EXERCISE
Apart from the images, reproduce all of the data word for word.

DATA BLOCK
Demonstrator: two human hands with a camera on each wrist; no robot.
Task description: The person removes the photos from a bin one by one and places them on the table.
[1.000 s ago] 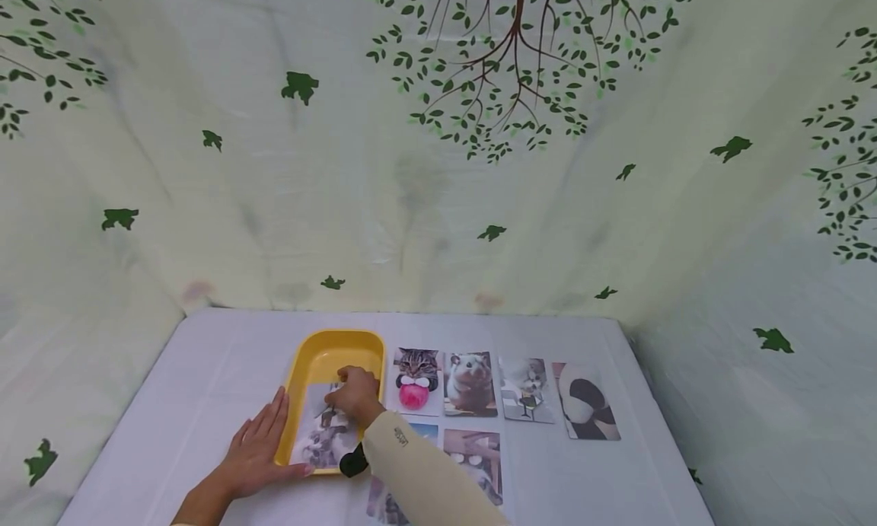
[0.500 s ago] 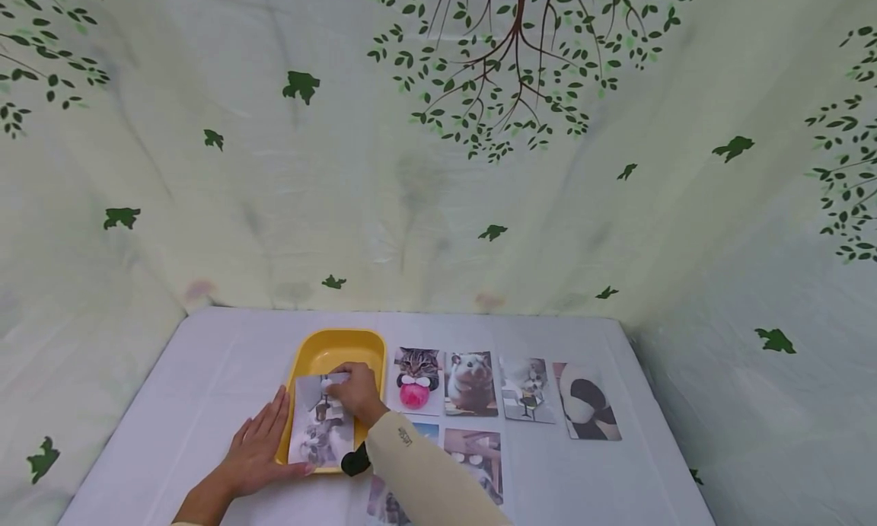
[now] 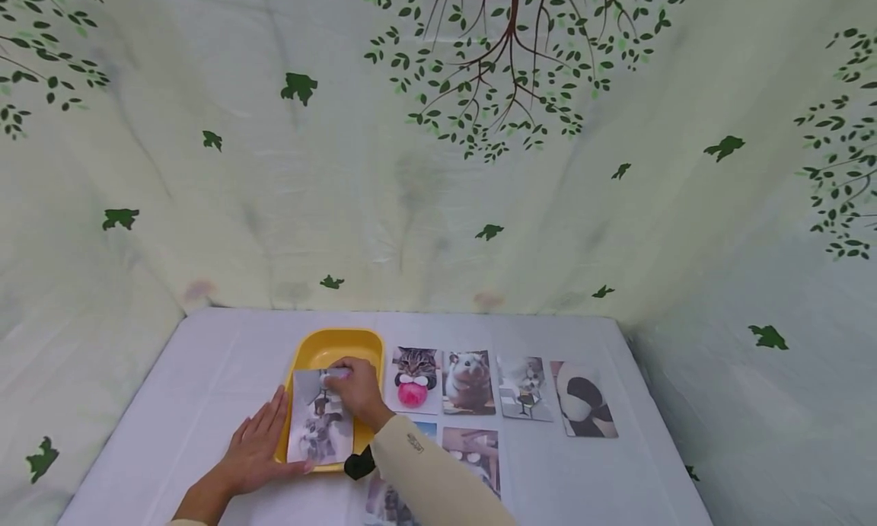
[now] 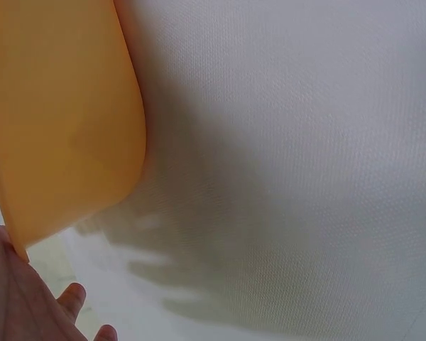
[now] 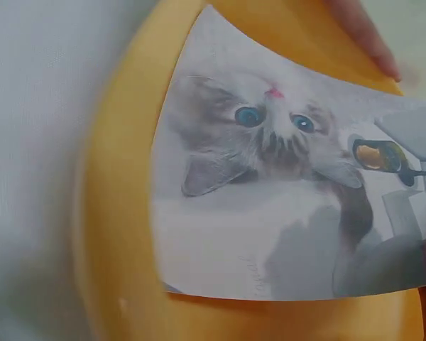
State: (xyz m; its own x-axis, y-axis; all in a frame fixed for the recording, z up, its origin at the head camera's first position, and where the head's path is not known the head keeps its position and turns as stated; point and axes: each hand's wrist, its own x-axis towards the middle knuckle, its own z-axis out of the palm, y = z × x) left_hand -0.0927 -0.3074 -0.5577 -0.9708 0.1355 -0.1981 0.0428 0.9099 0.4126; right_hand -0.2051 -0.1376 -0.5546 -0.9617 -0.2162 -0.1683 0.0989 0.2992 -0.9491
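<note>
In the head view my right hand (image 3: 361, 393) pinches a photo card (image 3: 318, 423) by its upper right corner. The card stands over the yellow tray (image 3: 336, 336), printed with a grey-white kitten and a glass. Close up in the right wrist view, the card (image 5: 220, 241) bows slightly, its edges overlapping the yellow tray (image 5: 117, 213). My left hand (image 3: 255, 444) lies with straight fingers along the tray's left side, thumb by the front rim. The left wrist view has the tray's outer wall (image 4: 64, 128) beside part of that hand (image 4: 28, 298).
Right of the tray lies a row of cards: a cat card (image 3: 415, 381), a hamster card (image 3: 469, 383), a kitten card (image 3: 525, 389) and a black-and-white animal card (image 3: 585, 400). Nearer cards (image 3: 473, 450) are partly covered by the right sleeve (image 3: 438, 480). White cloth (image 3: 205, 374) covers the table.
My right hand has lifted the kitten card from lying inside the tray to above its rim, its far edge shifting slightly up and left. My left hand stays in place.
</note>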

EXERCISE RESPONSE
Demonstrator: two human hands with a camera on each wrist; no robot.
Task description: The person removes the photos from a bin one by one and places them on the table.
[1.000 s ago] 
[0.500 s ago] 
[now] 
[now] 
[now] 
State: (xyz m; its own x-axis, y-axis; all in a frame fixed for the recording, z up, its origin at the head camera's first position, and where the head's path is not known the head keeps its position and turns as stated; point and axes: each hand's wrist, its own x-axis towards the middle knuckle, its own z-axis out of the palm, y = z × x) left_hand -0.0927 -0.3074 -0.5577 -0.9708 0.1355 -0.1981 0.0428 0.9099 0.4126; right_hand -0.2051 -0.1376 -0.5546 -0.9617 -0.2162 -0.1683 0.0989 0.2992 -0.9491
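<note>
In the head view my right hand (image 3: 361, 393) pinches a photo card (image 3: 318, 423) by its upper right corner. The card stands over the yellow tray (image 3: 336, 336), printed with a grey-white kitten and a glass. Close up in the right wrist view, the card (image 5: 220, 241) bows slightly, its edges overlapping the yellow tray (image 5: 117, 213). My left hand (image 3: 255, 444) lies with straight fingers along the tray's left side, thumb by the front rim. The left wrist view has the tray's outer wall (image 4: 64, 128) beside part of that hand (image 4: 28, 298).
Right of the tray lies a row of cards: a cat card (image 3: 415, 381), a hamster card (image 3: 469, 383), a kitten card (image 3: 525, 389) and a black-and-white animal card (image 3: 585, 400). Nearer cards (image 3: 473, 450) are partly covered by the right sleeve (image 3: 438, 480). White cloth (image 3: 205, 374) covers the table.
My right hand has lifted the kitten card from lying inside the tray to above its rim, its far edge shifting slightly up and left. My left hand stays in place.
</note>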

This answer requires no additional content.